I had NO idea about the letter to Hitler......

by Flg8ter 24 Replies latest watchtower scandals

  • rmt1
    rmt1

    When I was in in the 1990s, the doctrine was the there was a special, explicit, specific, causative context of Hitler vs Jehovah, due to Hitler's persecution of JWs. This is to be distinct from an un-special, unspecific, correllated context of Hitler vs Jehovah. This tiny difference in rhetoric has a huge effect. Or in brief, JWs get to name drop Hitler as a level boss they had to face alone, in a way no other group on the planet had to face. Under some circumstances, that can be found persuasive by variously marginal or marginalized persons.

  • AndDontCallMeShirley
    AndDontCallMeShirley
    Even without these letters and Rutherford's arrogance/stupidity, wouldn't JW persecution have still happened since they refused to go to war?

    Possibly. It is beyond dispute, however, that Rutherford's actions certainly magnified Hitler's special targeting of JWs. Rutherford's provocation of Hitler was the catalyst for the famous proclamation, "I will exterminate this brood from Germany!" The Nazi's primary interest was getting a JW to agree to disassociate themselves from a dangerous "sect" (WT) and agree to not promote it in any way.

    Without Rutherford's provocation JWs who refused military service may have only gone to prison, not concentration camps.

    ( jv chap. 29 pp. 659-660 "Objects of Hatred by All the Nations)

    "When Adolf Hitler came to power, and the German Catholic Episcopate repeated their request, Hitler said: ‘These so-called Earnest Bible Students [Jehovah’s Witnesses] are troublemakers; . . . I consider them quacks; I do not tolerate that the German Catholics shall be besmirched in such a manner by this American Judge Rutherford; I dissolve [Jehovah’s Witnesses] in Germany.’"

  • AndDontCallMeShirley
    AndDontCallMeShirley

    This is a long article but definitely worth reading:

    http://www.seanet.com/~raines/conflicts.html

    Opening comments:

    "Abstract

    A historical analysis of the Jehovah's Witnesses' during World War II concluded that they experienced extreme conflicts with Nazi Germany and probably withstood the attacks against them better than most groups. Their experience has been analyzed by a number of researchers including camp inmates and administrators who have concluded that their strong religious faith, community and social pressure to conform were all critical in helping Witnesses to withstand the Nazi assault against them. A major reason Witnesses endured was because to capitulate to the Nazis meant disfellowshipping and cutting off from what was often their only social support, their fellow Witnesses. Often the Witnesses as people showed exemplary behavior, but the Watchtower administration not uncommonly displayed immoral or deceitful behavior and even denigrated the Jews in an effort to save the German Watchtower branch. Although partly to blame for the tragedy, the Watchtower unscrupulously exploits it today to try to prove their claim of being God's only representatives on earth today."

    excerpts:

    "Some of the Watchtower-Nazi conflicts occurred partly because they were similar in several major ways. Both were highly authoritarian and totalitarian, convinced that only their beliefs held the solution to the world's troubles."

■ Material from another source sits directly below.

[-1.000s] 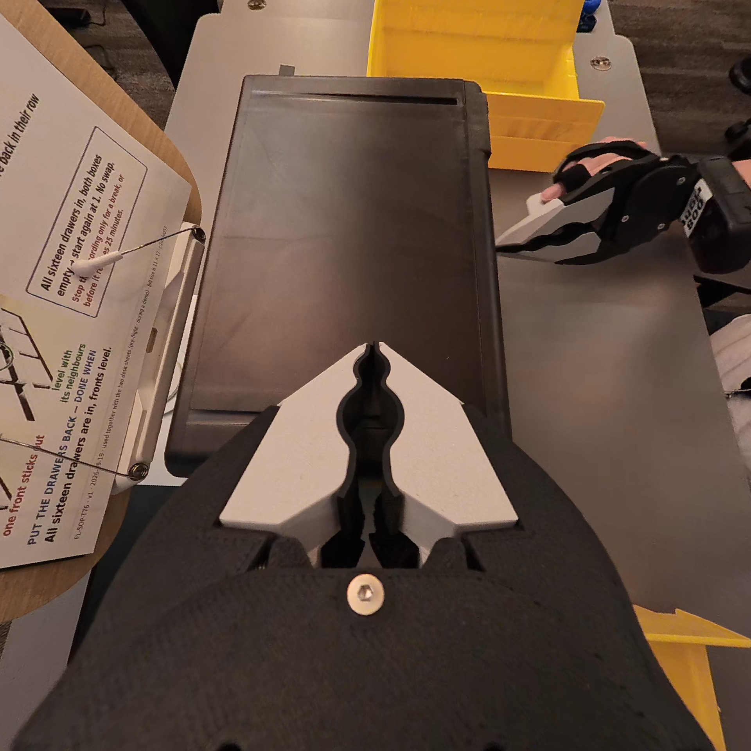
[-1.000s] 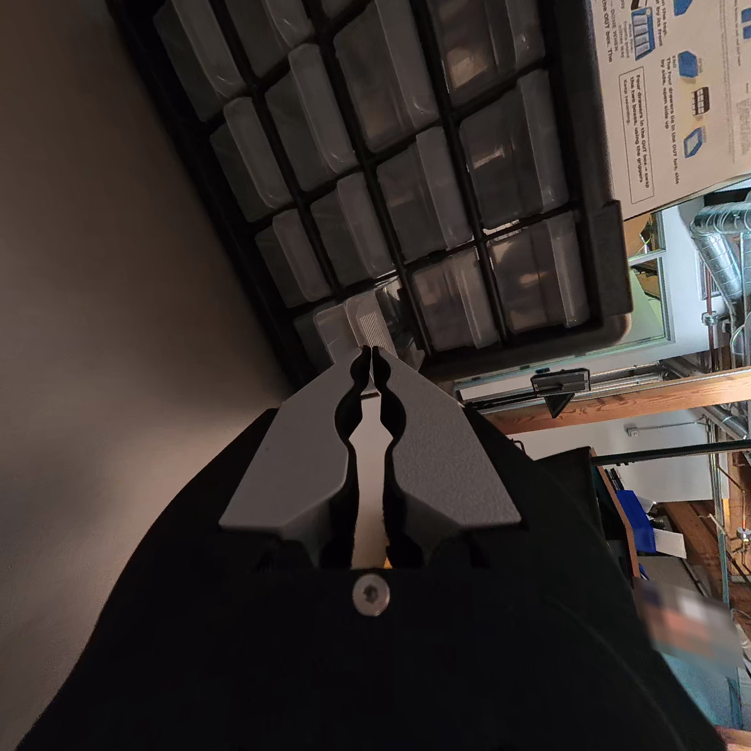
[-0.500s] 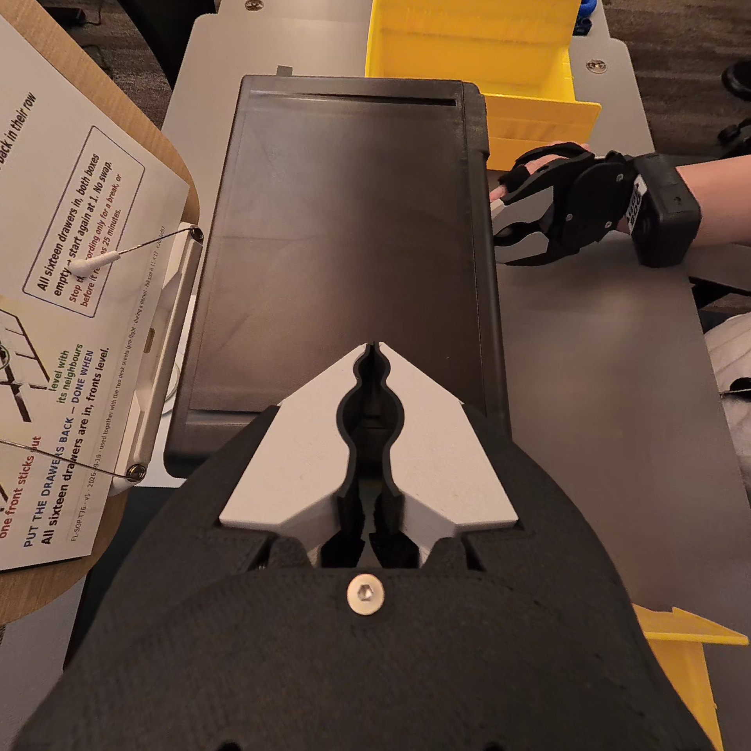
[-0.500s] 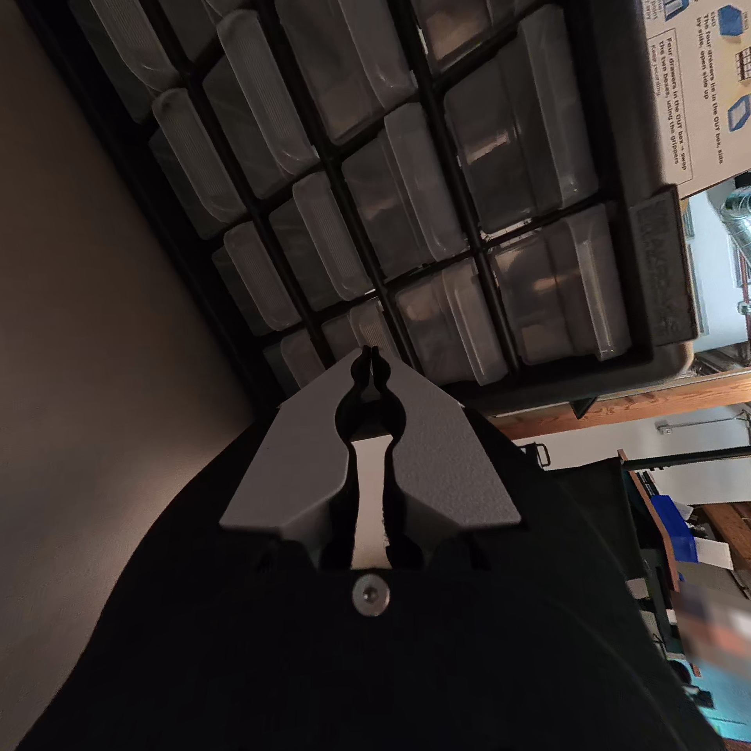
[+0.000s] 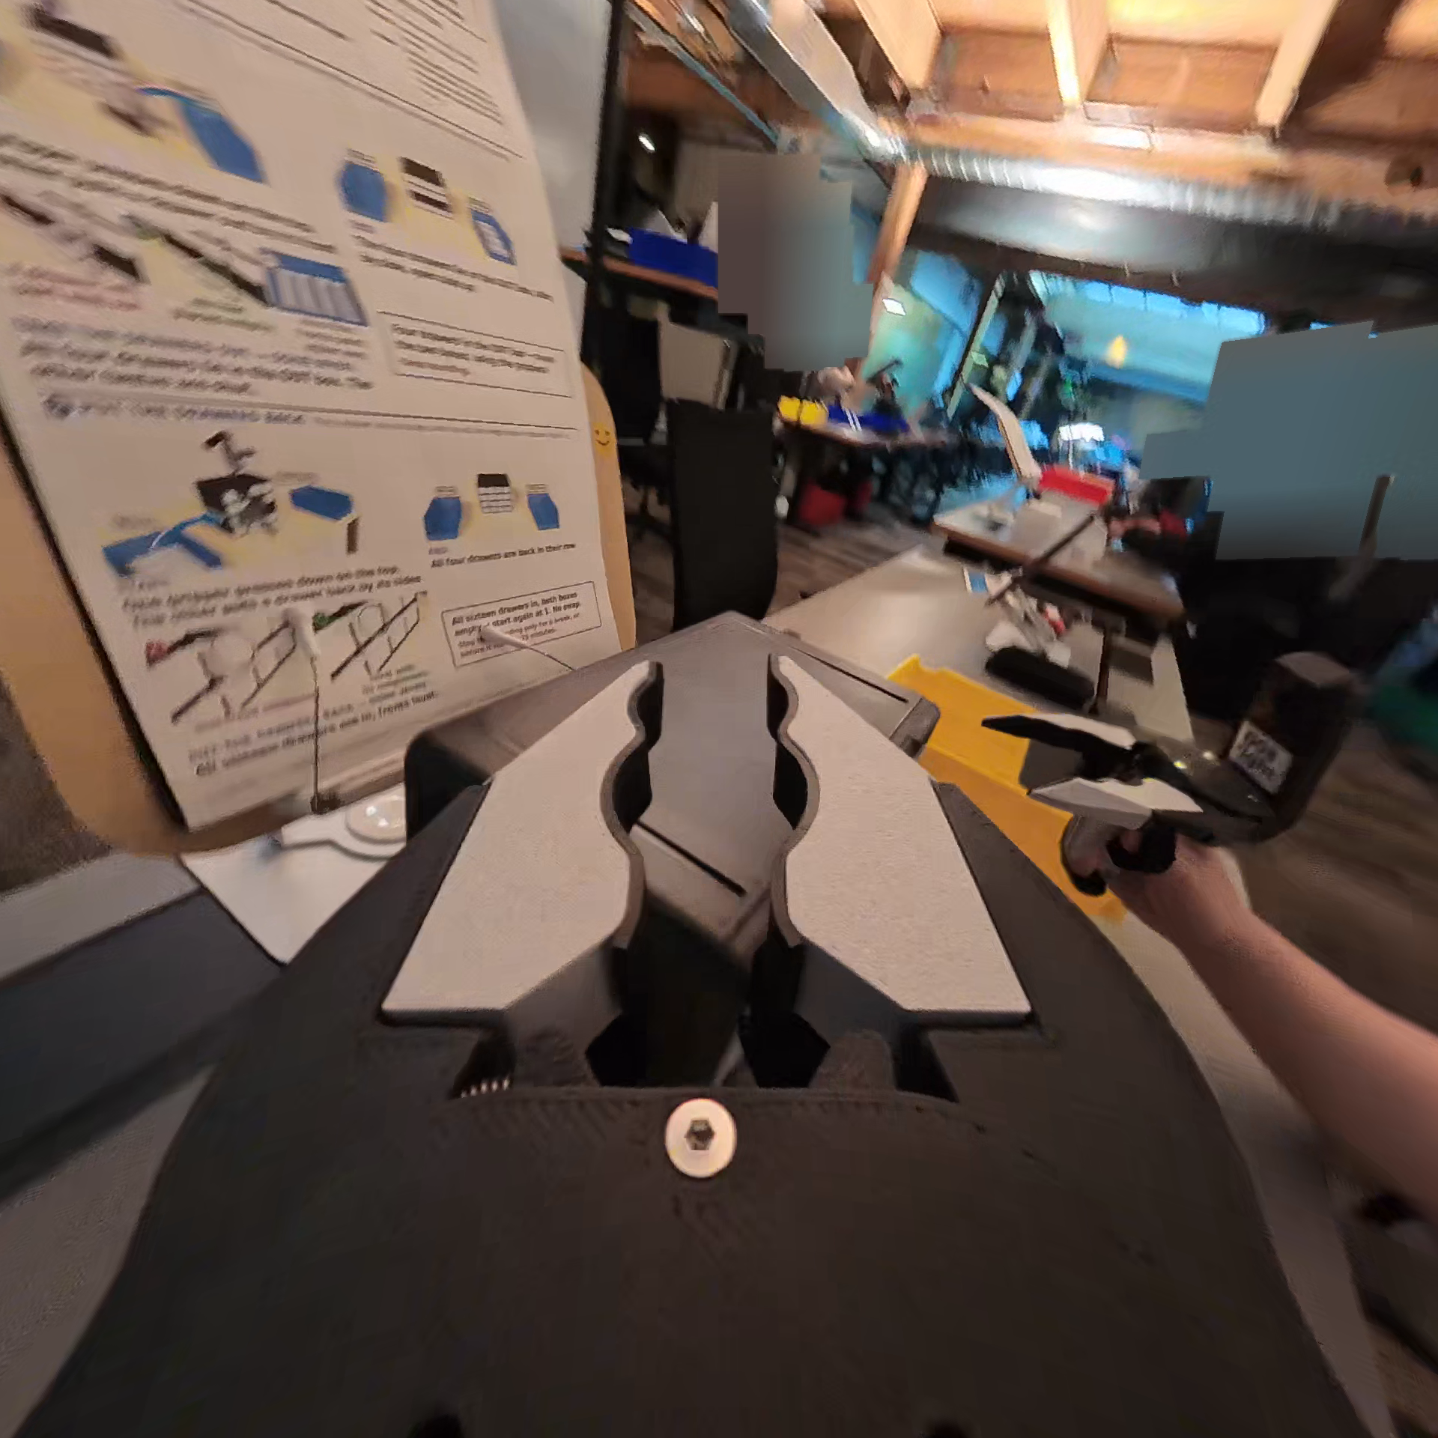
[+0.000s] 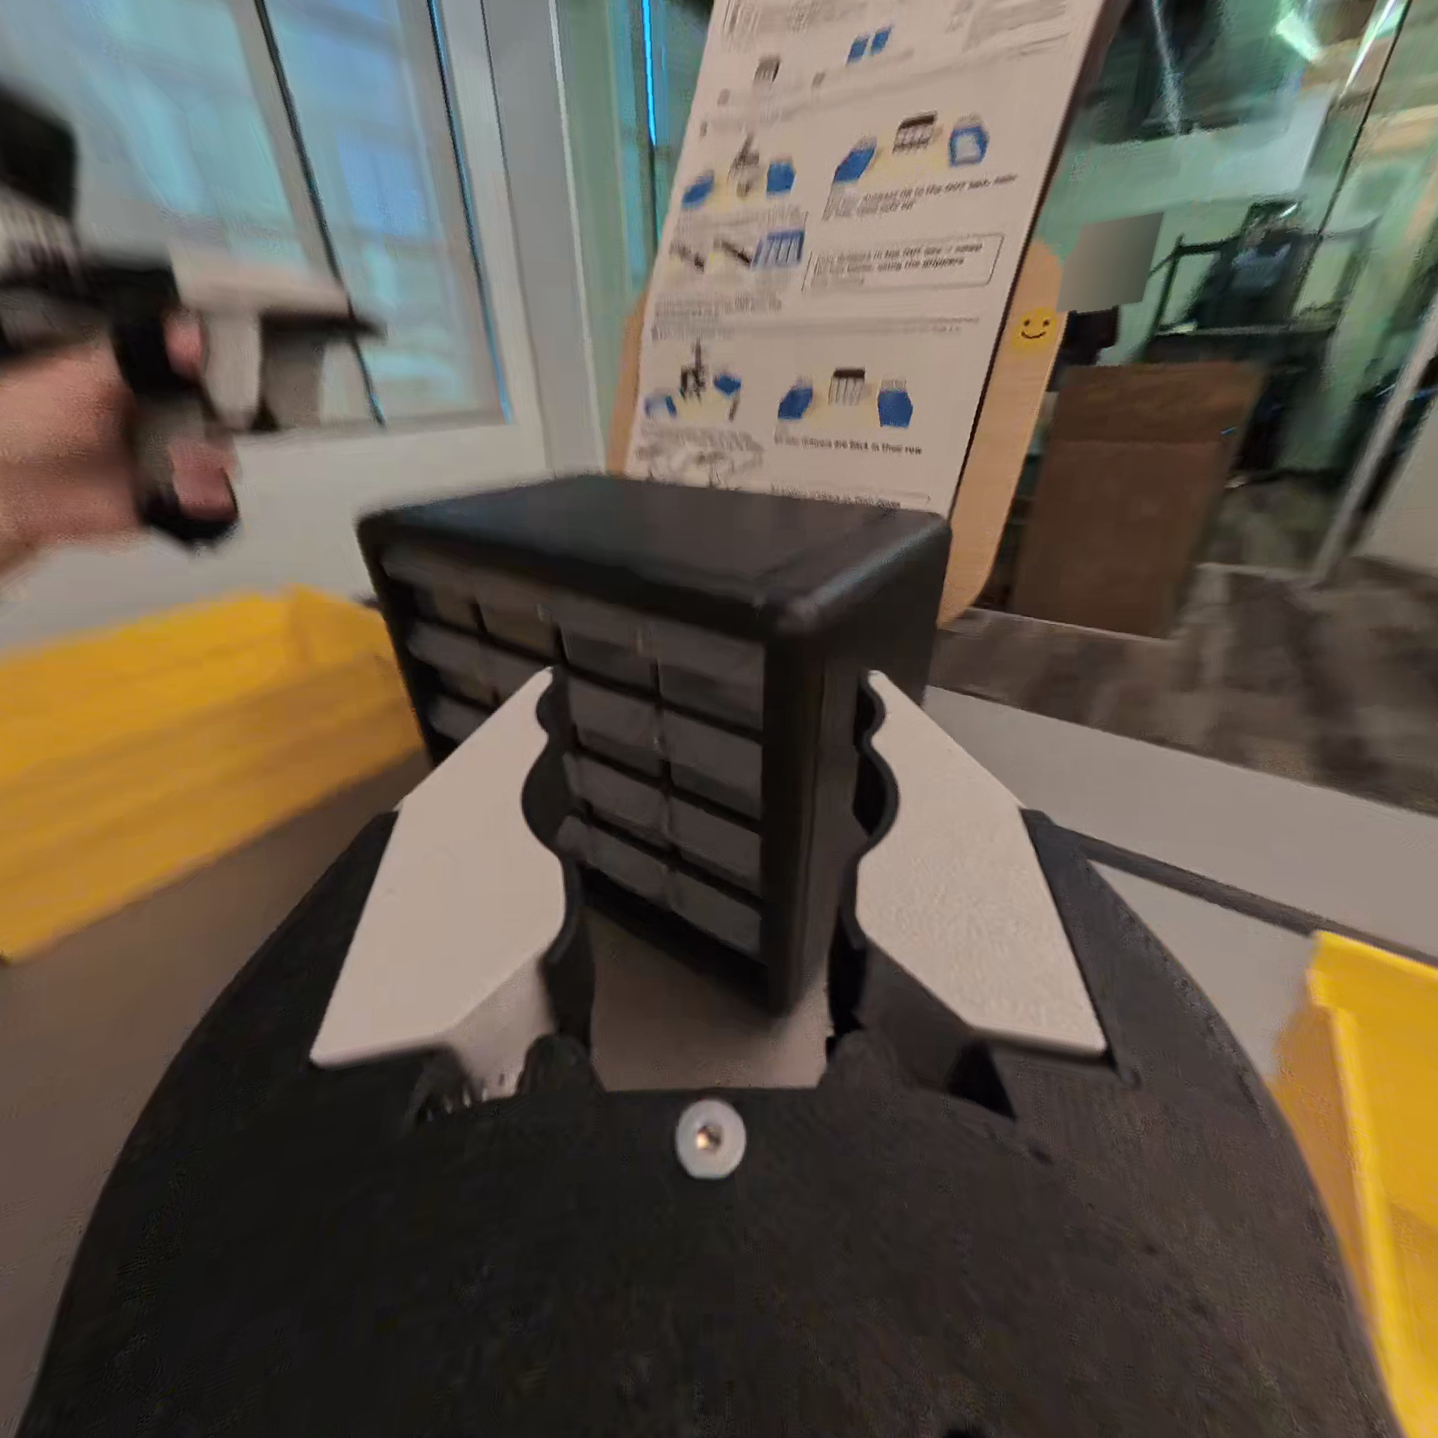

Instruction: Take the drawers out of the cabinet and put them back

    Much of what the Witnesses did was less due to the voice of conscience than the fear of expulsion from their community.

    What has not generally been known either by most Jehovah's Witnesses or many independent scholars, however, is that while ordinary German Witnesses did generally maintain their integrity and commitment to their principles, their leaders--the Watch Tower's second president, Judge Joseph F. Rutherford, and the man who succeeded him in office in 1942, Nathan H. Knorr, plus high German Watch Tower officials-- did not. Furthermore, Rutherford and his lieutenants tried to save the German arm of their movement by scapegoating the Jews and attacking Great Britain the United States, and the League of Nations in the harshest terms. [140]

    The Watchtower was sympathetic to the Jews, even supporting Zionists movements until about 1932. [141] Then they reversed their stand, and began a campaign critical of Jews that can only be called racist. They also tried to appease the Nazis in other ways:

  • rmt1
    rmt1

    I could have added that TWS appropriates to itself the cathexis or shock value of Hitler. It claims a power of righteousness, and a magnitude of Godly favor, that is linearly proportional to the unrighteousness of the sum of Nazi atrocities. Discount, leverageable, street credit or war story. Good for building a mythology proportional in height to the length of the shadow of Nazism.

  • mP
    mP

    Prob

    Ok so one small tiny little itty bitty defence here. Nobody quite knew the extend of Hitlers derangement when this was sent.

    mp;

    thats simply not true. He wrote about his madness, hatred for jews and russians in his autobiography which was published before the 1930s. What he actually ended up doing was very much prophetic in that he followed his ideas faithfully. Somehow Stalin also missed this.